Stored entries
*** Block opens ***

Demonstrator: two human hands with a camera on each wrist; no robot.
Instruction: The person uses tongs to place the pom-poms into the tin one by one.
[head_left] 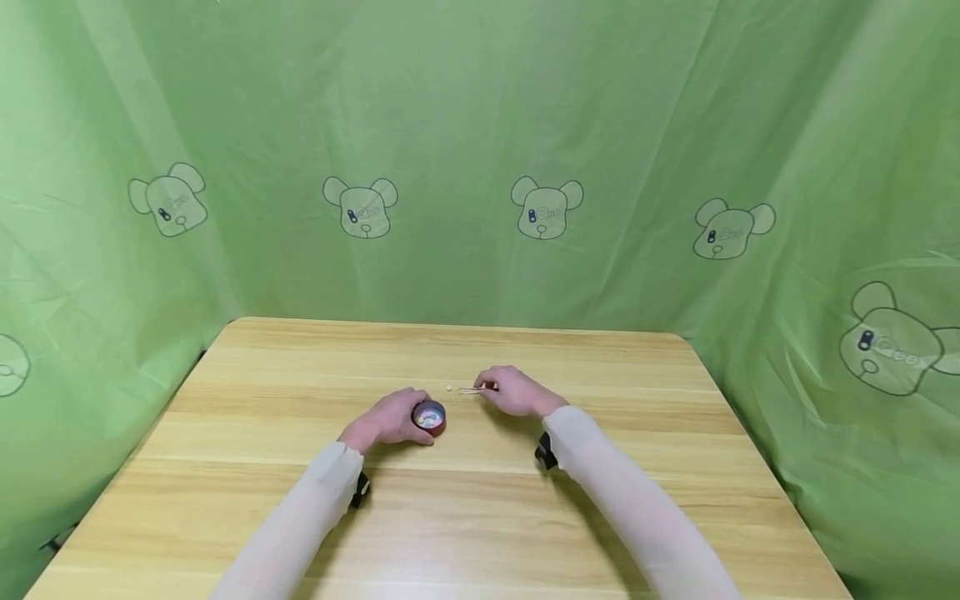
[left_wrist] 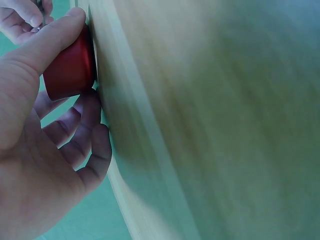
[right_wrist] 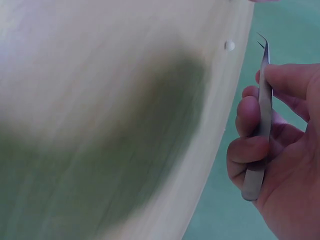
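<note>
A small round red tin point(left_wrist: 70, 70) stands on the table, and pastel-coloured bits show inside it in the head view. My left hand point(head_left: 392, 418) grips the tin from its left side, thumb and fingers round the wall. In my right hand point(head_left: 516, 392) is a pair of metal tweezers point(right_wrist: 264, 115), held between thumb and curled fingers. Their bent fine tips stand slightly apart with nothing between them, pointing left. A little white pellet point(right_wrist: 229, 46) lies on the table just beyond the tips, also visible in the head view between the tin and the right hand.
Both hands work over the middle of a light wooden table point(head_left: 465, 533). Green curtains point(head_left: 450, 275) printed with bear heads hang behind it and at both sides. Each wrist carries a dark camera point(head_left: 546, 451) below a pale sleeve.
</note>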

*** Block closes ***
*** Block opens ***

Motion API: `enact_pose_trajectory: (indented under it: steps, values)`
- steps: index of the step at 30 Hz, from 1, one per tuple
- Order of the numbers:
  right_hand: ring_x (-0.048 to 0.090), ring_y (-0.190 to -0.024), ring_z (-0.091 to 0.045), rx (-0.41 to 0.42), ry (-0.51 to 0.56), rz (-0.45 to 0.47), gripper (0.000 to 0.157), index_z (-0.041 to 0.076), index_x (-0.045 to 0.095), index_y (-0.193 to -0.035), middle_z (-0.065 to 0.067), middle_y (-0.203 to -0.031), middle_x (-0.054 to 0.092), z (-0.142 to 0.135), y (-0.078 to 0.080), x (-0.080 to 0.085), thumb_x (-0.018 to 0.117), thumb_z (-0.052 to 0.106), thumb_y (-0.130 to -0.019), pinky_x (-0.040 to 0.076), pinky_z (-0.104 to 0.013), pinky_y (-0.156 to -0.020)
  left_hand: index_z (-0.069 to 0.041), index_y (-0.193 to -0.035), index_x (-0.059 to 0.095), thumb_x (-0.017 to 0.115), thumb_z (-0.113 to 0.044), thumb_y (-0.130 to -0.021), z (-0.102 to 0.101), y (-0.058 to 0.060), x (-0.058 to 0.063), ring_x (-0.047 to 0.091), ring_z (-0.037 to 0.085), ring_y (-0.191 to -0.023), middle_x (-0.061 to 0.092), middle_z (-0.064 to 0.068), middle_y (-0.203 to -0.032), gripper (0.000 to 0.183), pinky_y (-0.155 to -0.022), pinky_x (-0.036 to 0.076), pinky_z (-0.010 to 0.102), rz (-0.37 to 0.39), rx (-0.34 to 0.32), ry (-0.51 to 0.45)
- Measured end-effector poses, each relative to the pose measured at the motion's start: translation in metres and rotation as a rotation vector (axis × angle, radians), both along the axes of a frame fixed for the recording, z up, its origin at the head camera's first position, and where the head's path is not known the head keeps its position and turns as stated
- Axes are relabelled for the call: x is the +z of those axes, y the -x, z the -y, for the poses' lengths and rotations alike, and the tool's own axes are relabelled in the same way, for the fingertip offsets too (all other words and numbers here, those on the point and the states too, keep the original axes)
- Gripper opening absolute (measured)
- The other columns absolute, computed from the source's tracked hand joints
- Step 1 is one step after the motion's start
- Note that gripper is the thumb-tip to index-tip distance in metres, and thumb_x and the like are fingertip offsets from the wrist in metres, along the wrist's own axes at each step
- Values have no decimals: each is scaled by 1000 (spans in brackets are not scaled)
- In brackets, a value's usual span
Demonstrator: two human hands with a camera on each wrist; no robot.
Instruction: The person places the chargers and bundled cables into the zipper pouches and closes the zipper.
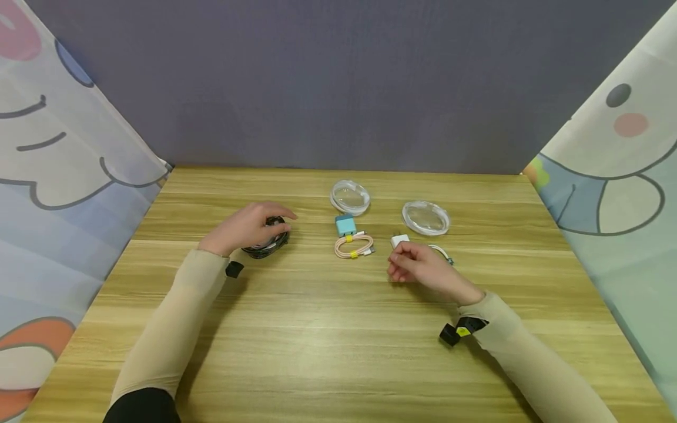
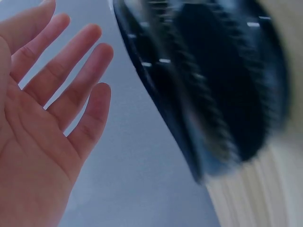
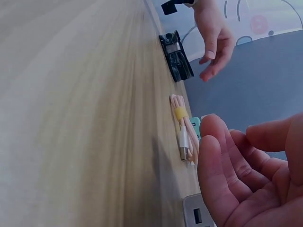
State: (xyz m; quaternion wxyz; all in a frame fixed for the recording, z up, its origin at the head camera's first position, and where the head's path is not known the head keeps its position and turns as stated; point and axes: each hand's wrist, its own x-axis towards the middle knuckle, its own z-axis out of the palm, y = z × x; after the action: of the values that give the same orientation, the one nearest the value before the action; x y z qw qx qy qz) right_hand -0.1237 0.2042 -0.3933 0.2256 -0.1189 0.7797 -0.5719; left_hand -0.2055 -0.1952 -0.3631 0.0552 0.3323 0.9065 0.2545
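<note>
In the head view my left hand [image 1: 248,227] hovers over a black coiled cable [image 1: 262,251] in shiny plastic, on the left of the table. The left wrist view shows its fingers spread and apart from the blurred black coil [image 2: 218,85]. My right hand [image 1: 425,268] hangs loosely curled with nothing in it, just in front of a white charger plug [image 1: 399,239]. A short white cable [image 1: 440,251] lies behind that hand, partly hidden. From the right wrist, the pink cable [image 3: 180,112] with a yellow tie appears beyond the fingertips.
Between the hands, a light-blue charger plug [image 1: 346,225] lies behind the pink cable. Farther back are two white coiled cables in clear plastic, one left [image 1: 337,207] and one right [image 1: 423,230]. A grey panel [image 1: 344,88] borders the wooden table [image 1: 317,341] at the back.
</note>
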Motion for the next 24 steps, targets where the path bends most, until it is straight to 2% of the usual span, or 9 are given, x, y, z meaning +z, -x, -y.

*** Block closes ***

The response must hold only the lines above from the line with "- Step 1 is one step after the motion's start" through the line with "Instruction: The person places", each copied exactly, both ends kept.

[Exercise solution]
- Step 1 is one step after the motion's start
- Note that gripper is the thumb-tip to index-tip distance in metres, and thumb_x and the like are fingertip offsets from the wrist in metres, along the wrist's own axes at each step
- Values have no decimals: each is scaled by 1000 (spans in brackets are not scaled)
- In brackets, a value's usual span
Demonstrator: two human hands with a camera on each wrist; no robot.
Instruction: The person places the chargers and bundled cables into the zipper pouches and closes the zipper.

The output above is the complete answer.